Somente o sonhador ocioso e o indivíduo que desconhece as verdades fundamentais acreditam poder situar-se acima e além do ambiente específico desta terra, na qual Deus e os princípios cósmicos os colocaram. O místico não interpreta a ocorrência de seu nascimento como obra do acaso, mas sim como decorrência de lei, ordem e sistema. Não considera que todas as experiências terrenas são secundárias, mas primárias. Não procura enganar a si mesmo com a filosofia de que o propósito final da existência é o aniquilamento das experiências terrenas e dos esforços materiais. Desde que alguma lei ou princípio divino decretou sua encarnação terrenal, e desde que há algum propósito definido a ser realizado nesta encarnação, ele procura sempre descobrir a razão e finalidade da existência terrenal e o trabalho específico que foi para ele determinado ou planejado como meio para sua evolução individual.

O verdadeiro místico acredita que o homem evolui das atividades primitivas e fundamentais da existência terrena para as condições sublimes e mais completas do desenvolvimento espiritual. Ele reconhece, nas provas e tribulações da vida terrena, a luta entre o bem e o mal, a luz e as trevas e o desafio à sua própria fortaleza.

Do mesmo modo que os antigos místicos-filósofos acreditavam no polimento da pedra cúbica e no arredondamento de suas arestas para que ela pudesse se tornar uma pedra mais perfeita, acredita o místico que os elementos mais grosseiros de sua natureza terrena e as facetas mais toscais de sua personalidade devem ser eliminados para que o ouro puro de sua consciência e ego possa se elevar ás paragens sublimes que ele conserva na mente como a meta de sua existência. Ele não permite que a sua visão se detenha exclusivamente num portal etéreo e intangível, nem que todos os seus pensamentos e ações sejam influenciados por um sonho fanático ou esperança de um Nirvana no qual ele possa viver como um ser situado acima e além de todos os deveres e obrigações terrenais.

O místico se mostra tão intensamente interessado nas leis e princípios da estrutura atômica e molecular da matéria, quanto na integridade espiritual da fonte divina da vida. É igualmente prático na aplicação das leis materiais da natureza e dos princípios espirituais.
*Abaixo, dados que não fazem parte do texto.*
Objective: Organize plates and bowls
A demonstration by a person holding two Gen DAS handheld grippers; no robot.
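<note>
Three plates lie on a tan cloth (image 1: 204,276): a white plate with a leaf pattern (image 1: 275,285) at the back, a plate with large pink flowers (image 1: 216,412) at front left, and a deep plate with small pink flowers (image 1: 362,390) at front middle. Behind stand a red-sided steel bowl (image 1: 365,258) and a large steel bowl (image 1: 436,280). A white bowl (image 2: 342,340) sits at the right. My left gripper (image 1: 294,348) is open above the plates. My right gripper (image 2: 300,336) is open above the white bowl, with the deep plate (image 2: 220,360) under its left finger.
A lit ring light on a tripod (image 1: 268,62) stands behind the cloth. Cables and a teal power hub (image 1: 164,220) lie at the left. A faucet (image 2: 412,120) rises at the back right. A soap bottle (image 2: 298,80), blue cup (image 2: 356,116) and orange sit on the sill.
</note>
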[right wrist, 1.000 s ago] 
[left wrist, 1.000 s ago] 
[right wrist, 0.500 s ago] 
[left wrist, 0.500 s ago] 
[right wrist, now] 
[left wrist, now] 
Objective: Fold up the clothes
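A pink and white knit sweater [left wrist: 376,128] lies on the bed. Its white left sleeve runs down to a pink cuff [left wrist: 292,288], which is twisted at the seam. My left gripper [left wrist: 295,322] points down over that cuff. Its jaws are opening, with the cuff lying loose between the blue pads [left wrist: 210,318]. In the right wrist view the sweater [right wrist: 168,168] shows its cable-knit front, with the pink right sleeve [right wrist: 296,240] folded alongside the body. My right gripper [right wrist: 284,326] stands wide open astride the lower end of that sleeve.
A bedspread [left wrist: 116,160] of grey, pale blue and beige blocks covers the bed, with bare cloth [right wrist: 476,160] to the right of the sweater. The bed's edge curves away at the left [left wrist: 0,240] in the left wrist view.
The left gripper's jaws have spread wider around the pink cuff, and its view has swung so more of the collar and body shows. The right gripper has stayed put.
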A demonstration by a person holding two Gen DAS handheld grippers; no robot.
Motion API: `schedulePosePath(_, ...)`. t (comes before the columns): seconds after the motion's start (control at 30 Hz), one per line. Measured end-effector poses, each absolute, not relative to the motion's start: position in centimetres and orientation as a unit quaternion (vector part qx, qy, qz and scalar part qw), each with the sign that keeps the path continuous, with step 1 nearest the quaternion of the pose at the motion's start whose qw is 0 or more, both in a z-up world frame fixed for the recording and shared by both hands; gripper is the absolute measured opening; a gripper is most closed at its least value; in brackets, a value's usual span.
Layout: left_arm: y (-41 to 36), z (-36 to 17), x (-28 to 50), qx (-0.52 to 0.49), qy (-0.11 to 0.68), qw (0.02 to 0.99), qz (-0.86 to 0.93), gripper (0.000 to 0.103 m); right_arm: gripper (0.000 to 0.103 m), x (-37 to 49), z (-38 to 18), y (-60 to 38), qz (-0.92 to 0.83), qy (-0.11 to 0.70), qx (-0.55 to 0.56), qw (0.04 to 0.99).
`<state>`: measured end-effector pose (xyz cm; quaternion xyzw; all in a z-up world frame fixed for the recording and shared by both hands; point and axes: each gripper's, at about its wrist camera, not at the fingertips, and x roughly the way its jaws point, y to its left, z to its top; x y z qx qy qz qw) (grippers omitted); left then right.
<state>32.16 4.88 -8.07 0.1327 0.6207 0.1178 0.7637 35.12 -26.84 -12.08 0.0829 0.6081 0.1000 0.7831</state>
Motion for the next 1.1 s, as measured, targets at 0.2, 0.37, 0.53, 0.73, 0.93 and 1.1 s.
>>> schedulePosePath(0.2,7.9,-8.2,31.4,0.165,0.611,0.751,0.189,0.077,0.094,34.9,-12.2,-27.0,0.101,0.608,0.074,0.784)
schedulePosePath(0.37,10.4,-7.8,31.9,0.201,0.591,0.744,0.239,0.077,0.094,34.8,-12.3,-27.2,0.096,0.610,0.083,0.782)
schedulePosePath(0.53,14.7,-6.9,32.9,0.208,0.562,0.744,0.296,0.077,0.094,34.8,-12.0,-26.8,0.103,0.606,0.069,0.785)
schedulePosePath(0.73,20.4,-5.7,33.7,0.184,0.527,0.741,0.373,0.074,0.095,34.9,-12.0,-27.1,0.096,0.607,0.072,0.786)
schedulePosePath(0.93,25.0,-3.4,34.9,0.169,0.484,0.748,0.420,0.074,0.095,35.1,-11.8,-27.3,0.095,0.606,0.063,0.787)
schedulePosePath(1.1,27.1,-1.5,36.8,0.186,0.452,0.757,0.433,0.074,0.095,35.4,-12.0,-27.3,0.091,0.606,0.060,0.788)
Seus sonhos se dividem entre os empreendimentos materiais aqui na Terra e as realizações espirituais do futuro. Mantém seus pés firmemente na Terra e sobre a rocha desta existência material, embora permitindo à sua consciência, de quando em vez, lançar-se às alturas sublimes da vida futura.

Ele não antecipa nem almeja um período indefinido do futuro em que toda a fecundidade e faculdade criadora de sua consciência material cheguem a um fim, terminando a sua utilidade no grande esquema das coisas na Terra por uma existência etérea e espiritual de nenhum valor para Deus e para o homem. Ele prevê, ao contrário, que suas realizações aqui o levarão a uma escola espiritual de mais profundos ensinamentos, onde será preparado para uma outra oportunidade para alcançar maiores vitórias e realizar, mesmo, esforço mais intenso de evolução e contribuição para o aperfeiçoamento do homem, e que isto se repetirá, de tempos em tempos, até que todos os seres humanos aqui na Terra tenham atingido o grau de perfeição em que a existência material não mais seja necessária.

Todavia, embora o místico aguarde esse resultado inevitável para todos os seres, regozija-se com a oportunidade de viver entre os homens, de patentear-lhes sua amizade, e de executar os grandes ciclos de evolução que Deus decretou. Seu desejo é o de servir e trabalhar na vinha e não o de repousar ao anoitecer e encontrar paz eterna sem realizações ou responsabilidades. Isto é o que constitui a verdadeira natureza do místico e do buscador da iluminação, da sabedoria e da luz espiritual. Estes ideais devem ser os de todos os Rosacruzes pois esse é o propósito da fraternidade, e esse tem sido o espírito que tem animado todos os seus fundadores e líderes e transmitido, através dos séculos, poder, felicidade, satisfação e alegria interior aos seus líderes e seguidores de todas as épocas.